Cuando se trata de piedras, las hay por todos lados. Son justo lo que la fiesta brava enfrenta en México y en otras naciones que persiguen la prohibición de la muerte como espectáculo y el maltrato animal. Mientras que algunos exigen el respeto a la vida, los aficionados, ganaderos y otros involucrados en la tauromaquia afirman que el toro de lidia existe con el único fin de morir en la arena. Cuando Hilda profundiza en el tema, explica que esta idea está respaldada por diversos argumentos. Primero: estos seres solo se pueden torear una vez porque generan un ‘sentido de peligro’ que los haría huir –en vez de embestir– y por ende imposibilitaría la faena. Segundo: no sólo son animales que desarrollan poca musculatura –como para obtener carne– sino que además es complicado que, por su bravura, se dejen ordeñar para conseguir leche. Tercero: existen los indultos, es decir, la oportunidad de que el ganado sea curado y liberado para procrear durante el resto de su vida.

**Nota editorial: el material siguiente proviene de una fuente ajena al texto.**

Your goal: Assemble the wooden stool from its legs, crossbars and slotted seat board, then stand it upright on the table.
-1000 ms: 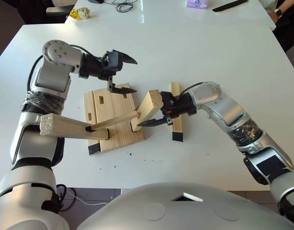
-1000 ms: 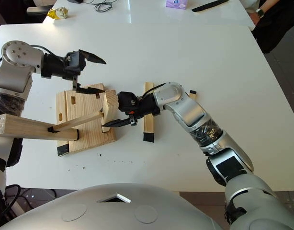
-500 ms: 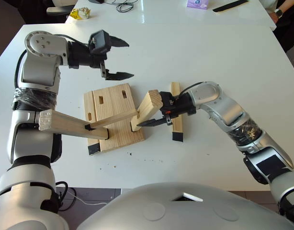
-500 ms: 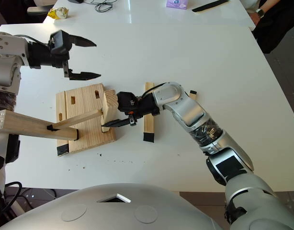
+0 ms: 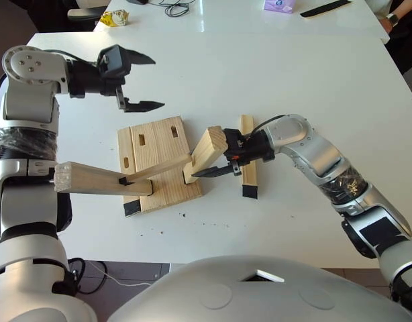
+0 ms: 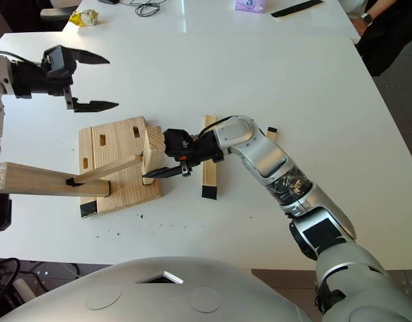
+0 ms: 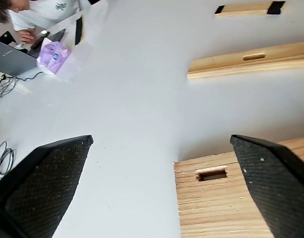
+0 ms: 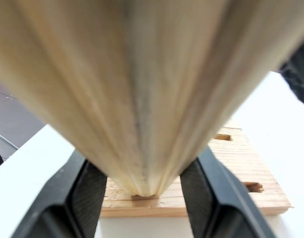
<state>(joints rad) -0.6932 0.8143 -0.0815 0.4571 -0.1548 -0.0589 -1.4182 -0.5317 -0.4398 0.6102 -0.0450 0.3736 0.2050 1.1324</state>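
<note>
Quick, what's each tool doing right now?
Left tool: open, empty.
Right tool: shut on a wooden leg.

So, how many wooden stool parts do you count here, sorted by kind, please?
seat board: 1
thick legs, raised over the board: 2
thin crossbar between them: 1
loose bars, lying flat: 3
Total: 7
</note>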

Y todo esto sin hablar de la tradición cultural tan extensa que hay detrás del toreo.

El toreo es, ante todo, un arte efímero. La emoción que genera no deja obra material o palpable a la que se pueda recurrir después de que ocurre. Dado que no posee una huella o trazo que señale una ruta para repetirse, es –diría Bergamín– un arte puramente analfabeta: nace de la improvisación creada por un hombre o mujer que enmascara su mortalidad dominando a una bestia de ojos profundamente negros. Para los amantes del toro y su gallardo adversario, el encuentro genera una emoción mágica que va más allá del cuerpo. Según Cristina Sánchez, pertenece al alma, al espíritu. La única constante en una arena es la presencia invisible de la muerte, que es ritualizada, estetizada, embellecida. Para los apasionados de los tres tiempos que dura el arte, el toreo no es un deporte ni un juego, sino creación y poesía. Toro y torero se mitifican; uno a través de su imponente galope y otro mediante su traje de luces. De ahí lo inusitado del mundo taurino.

Hay en su sonrisa una tranquilidad que no parece la de una mujer que tomó una decisión insólita: la de convertirse en torera. Como otras jóvenes que le precedieron, enfrentó un problema histórico porque buscó incursionar en un terreno acaparado por hombres. Por eso es toda una experiencia conocer a una matadora que ha sabido ganarse un lugar en este gremio de tradición masculina. Aún le queda el sueño de torear en Las Ventas, en Madrid, y convertirse en una figura internacional. Mientras eso sucede, bastará con mencionar que en México ya existe una torera que posee un lugar especial entre espectadores y críticos y su nombre es Hilda Tenorio.